* **WHAT THE TASK REQUIRES**
Set down exactly the lines of the listing below, please, beginning with the first and ending with the line that holds "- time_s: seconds".

• • • • •

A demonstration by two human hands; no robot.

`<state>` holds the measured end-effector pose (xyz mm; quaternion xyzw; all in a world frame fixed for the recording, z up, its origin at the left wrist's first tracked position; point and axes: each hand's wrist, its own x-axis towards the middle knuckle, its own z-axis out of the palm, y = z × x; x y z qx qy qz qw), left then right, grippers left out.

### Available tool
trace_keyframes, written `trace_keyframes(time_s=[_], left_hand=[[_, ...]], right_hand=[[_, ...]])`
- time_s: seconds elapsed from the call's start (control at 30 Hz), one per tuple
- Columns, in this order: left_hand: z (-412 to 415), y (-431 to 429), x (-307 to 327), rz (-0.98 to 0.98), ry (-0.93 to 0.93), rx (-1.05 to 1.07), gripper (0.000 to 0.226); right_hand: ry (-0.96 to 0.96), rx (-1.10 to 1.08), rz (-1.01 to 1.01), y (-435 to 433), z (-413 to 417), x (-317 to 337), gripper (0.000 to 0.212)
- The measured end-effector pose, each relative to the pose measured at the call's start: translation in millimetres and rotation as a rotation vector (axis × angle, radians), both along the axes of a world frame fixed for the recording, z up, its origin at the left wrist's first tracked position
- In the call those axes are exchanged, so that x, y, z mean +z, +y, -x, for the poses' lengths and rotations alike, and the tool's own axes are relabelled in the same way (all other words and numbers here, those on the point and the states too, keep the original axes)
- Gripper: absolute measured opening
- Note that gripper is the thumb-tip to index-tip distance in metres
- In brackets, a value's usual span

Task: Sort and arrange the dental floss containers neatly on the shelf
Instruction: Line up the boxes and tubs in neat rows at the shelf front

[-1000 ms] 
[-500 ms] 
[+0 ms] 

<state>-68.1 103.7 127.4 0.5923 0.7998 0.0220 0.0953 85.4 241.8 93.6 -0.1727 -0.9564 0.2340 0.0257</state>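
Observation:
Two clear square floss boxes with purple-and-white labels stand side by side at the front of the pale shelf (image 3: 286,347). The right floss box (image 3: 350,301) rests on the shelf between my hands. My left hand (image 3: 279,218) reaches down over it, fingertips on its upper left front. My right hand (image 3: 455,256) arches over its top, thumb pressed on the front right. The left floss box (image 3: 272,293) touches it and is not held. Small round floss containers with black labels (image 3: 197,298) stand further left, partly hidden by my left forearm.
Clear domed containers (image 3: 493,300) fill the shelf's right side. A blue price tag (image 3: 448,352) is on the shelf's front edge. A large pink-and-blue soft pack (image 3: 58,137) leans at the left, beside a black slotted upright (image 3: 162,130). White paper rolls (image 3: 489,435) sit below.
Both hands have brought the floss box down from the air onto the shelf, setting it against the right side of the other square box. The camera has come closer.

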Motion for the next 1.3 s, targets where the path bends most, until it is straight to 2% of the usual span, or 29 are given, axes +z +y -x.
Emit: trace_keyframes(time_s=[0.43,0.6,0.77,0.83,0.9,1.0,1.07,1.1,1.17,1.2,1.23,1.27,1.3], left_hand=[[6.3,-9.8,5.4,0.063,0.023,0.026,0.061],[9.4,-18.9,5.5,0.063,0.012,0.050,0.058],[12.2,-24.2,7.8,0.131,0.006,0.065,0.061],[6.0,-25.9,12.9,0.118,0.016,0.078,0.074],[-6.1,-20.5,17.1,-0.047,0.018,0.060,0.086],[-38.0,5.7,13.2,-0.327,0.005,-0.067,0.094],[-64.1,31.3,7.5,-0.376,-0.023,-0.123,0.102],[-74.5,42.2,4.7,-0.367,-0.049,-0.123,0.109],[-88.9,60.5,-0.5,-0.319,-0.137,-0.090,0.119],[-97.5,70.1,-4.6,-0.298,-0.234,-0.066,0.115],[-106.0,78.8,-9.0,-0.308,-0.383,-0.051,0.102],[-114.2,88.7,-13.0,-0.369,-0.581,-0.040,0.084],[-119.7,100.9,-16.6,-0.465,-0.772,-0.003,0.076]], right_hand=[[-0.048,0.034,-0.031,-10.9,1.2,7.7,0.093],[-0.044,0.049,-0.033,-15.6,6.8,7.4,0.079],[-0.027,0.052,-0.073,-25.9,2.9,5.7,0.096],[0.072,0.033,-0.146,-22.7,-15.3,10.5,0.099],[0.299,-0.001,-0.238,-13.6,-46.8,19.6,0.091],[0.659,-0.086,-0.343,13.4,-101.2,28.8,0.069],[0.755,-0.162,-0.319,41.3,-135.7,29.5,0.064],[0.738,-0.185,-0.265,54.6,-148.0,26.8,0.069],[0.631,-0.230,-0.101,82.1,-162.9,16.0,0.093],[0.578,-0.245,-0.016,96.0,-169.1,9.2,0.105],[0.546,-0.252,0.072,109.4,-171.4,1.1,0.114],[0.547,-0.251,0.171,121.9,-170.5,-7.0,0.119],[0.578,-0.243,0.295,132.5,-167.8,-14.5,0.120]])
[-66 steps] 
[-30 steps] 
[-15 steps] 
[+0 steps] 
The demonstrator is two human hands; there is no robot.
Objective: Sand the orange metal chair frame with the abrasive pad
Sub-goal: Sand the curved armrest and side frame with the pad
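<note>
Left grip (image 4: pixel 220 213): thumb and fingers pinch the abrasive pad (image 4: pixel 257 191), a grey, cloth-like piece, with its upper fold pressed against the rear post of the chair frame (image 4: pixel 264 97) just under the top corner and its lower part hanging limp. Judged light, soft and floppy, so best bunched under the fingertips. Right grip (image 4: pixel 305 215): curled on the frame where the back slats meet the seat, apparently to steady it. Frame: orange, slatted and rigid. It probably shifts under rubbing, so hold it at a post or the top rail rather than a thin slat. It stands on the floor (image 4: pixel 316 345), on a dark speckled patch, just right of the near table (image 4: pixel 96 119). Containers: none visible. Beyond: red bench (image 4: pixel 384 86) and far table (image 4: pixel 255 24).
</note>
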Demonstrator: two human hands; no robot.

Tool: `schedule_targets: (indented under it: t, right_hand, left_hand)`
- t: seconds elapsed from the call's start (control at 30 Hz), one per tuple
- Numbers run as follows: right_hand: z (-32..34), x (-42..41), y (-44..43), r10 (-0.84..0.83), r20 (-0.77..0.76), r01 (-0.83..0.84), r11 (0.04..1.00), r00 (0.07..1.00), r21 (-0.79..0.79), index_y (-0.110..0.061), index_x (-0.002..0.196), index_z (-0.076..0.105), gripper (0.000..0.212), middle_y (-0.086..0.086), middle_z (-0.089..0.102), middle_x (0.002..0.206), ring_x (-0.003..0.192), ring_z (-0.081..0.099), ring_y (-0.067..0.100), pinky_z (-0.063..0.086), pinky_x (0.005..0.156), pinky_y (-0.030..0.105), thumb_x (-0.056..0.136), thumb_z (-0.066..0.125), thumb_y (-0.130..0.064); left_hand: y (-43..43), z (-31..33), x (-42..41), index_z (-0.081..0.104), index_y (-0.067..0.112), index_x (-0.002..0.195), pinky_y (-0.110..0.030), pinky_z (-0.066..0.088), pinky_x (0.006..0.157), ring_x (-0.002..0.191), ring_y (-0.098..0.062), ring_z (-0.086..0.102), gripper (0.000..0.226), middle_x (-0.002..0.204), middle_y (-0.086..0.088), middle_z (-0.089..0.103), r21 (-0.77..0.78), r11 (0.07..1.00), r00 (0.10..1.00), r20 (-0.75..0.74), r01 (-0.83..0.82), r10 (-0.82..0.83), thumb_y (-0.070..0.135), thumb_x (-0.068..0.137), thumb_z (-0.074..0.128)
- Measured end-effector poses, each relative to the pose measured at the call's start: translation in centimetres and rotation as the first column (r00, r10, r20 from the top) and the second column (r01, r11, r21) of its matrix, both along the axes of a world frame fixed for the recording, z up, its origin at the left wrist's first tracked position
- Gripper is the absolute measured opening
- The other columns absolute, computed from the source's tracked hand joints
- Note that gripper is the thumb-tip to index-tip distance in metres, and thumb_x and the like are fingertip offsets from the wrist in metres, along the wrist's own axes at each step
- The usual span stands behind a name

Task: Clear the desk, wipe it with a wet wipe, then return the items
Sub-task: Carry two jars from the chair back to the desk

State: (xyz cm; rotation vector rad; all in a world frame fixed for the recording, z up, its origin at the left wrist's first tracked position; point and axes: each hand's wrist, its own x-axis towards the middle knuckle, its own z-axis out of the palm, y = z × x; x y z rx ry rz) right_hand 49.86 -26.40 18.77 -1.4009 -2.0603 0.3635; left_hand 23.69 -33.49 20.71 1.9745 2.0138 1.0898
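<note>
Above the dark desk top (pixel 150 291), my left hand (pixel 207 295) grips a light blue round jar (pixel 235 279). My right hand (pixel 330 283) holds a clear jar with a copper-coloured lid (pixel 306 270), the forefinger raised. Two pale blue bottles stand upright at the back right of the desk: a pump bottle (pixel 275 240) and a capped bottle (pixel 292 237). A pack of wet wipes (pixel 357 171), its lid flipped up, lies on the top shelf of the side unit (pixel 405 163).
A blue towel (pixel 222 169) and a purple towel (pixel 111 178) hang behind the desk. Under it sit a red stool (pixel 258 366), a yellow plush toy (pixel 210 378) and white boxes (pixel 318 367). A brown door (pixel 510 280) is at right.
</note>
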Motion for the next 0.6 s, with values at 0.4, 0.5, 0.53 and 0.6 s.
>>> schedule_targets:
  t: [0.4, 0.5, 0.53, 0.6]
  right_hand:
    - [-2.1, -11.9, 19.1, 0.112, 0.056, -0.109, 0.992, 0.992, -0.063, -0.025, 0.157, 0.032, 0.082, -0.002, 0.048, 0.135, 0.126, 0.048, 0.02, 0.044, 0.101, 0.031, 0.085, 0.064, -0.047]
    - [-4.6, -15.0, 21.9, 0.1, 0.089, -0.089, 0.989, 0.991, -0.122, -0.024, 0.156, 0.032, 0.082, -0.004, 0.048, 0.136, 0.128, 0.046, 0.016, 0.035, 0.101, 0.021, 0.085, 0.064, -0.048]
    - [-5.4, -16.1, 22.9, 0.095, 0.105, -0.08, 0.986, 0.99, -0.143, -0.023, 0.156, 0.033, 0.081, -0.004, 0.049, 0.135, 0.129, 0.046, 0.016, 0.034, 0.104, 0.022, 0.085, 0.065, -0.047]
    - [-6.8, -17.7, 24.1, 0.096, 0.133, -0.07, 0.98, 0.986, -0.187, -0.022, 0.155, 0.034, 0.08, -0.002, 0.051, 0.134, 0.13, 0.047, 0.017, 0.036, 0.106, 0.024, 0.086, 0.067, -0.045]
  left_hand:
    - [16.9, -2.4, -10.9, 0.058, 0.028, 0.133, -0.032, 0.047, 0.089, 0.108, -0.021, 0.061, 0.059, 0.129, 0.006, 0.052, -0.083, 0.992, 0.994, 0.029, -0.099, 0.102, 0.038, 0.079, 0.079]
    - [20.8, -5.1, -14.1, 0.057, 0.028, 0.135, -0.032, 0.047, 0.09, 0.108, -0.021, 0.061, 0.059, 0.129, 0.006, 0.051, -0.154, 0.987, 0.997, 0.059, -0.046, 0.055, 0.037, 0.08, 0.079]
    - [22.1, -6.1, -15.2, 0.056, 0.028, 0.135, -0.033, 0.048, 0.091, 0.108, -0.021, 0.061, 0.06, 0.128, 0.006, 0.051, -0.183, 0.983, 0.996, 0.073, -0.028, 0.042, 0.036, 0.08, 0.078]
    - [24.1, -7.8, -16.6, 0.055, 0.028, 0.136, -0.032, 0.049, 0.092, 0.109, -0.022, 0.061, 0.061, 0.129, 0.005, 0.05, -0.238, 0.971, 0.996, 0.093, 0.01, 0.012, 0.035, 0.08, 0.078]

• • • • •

* **PROBLEM SOLUTION**
A demonstration by two human hands; no robot.

`<state>` holds the measured end-effector pose (xyz mm; quaternion xyzw; all in a world frame fixed for the recording, z up, its origin at the left wrist's first tracked position; point and axes: each hand's wrist, its own x-axis towards the middle knuckle, its own z-axis out of the palm, y = z × x; x y z qx qy qz qw), left then right, grippers left out.

### Available tool
trace_keyframes, written `trace_keyframes(time_s=[_], left_hand=[[_, ...]], right_hand=[[_, ...]])`
- time_s: seconds elapsed from the call's start (control at 30 Hz), one per tuple

This output is complete, so the exercise is closed.